Gotcha, Geoff. Then what happened in Massachusetts would really piss you off. Booze was only taxed on the supply side -- an excise tax -- and was exempt from sales tax because of that. The Mass Leg needed money -- oh, sorry, not money, they needed 'revenue' -- so they not only jacked up the sales tax 1.25%, they made booze subject to sales tax. That's right: sales tax on the already-imposed excise tax, hello automatic 6.25% increase in booze prices. The only good thing you can say about this is that at least it was an 'honest' increase; no markup on sales tax. Hey, thanks, Massachusetts legislators!

Lew Bryson said...

BTW...some people have the idea that "a tax on a tax" is not legal or somehow unconstitutional. Unfortunately not so. Just look at PA's ziggurat of liquor taxes:
http://noplcb.blogspot.com/2008/05/reason-4-18-emergency-tax.html
Remember: when you make the rules, YOU MAKE THE RULES.

Chibe said...

Russ, they weren't pouring their fine copper lager at the Great Lakes Brew Fest this past weekend, were they?

I believe they were, Steven (though sadly I wasn't able to make it up to Racine myself).

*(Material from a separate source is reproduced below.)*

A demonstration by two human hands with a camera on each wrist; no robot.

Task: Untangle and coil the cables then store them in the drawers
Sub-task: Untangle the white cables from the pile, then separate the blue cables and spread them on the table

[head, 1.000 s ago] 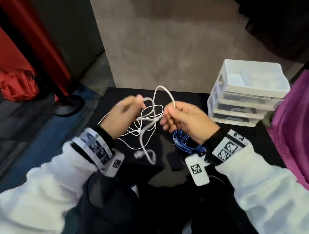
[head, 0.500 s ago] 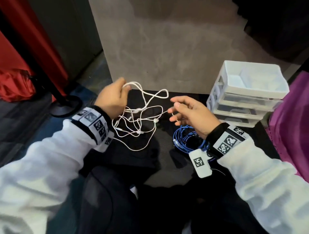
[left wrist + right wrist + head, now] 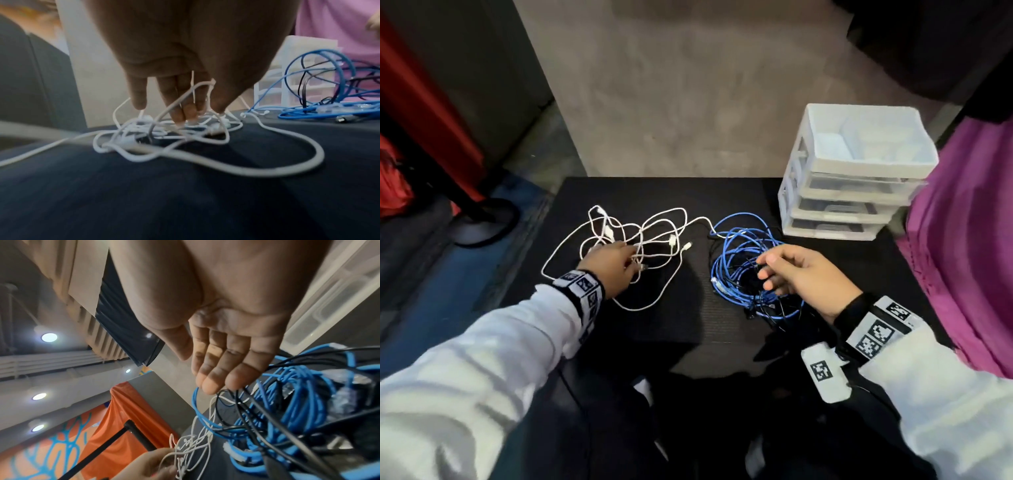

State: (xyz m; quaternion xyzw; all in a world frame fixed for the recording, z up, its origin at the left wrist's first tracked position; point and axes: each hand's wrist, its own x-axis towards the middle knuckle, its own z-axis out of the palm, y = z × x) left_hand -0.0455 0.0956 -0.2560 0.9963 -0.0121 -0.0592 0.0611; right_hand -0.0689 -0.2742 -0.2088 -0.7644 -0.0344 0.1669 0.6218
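Two cable heaps lie on the black table (image 3: 722,329): the white cable (image 3: 650,236) sprawls in loose loops at the left, the blue cable (image 3: 743,260), tangled with a thin black cable (image 3: 287,433), beside it at the right; the left hand (image 3: 609,267) reaches into the white loops, fingers pointing down among the strands, whether pinching one I cannot tell; the right hand (image 3: 804,277) hovers open-fingered over the blue heap; the white drawer unit (image 3: 856,185) stands at the far right corner.

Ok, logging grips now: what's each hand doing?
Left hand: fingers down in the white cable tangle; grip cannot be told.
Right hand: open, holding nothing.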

Metropolitan also just released a Kölsch (Krankshaft) that should be hitting the shelves of Chicagoland's better liquor stores any day now if it hasn't already. I'm admittedly biased, but I also don't B.S. when it comes to beer, and it's one damn fine Kölsch if you're a fan of the style.

Steven said...

"Metropolitan also just released a Kölsch (Krankshaft)

They were pouring that as well, but after judging home-brews all morning my palate was too shot to really enjoy such a subtle beer. I'll get some soon.

In case you missed this earlier this year: http://lewbryson.blogspot.com/2009/02/chicagoland-afternoon-flatlanders-and.html

Scroll down to the 6th & 7th paragraph.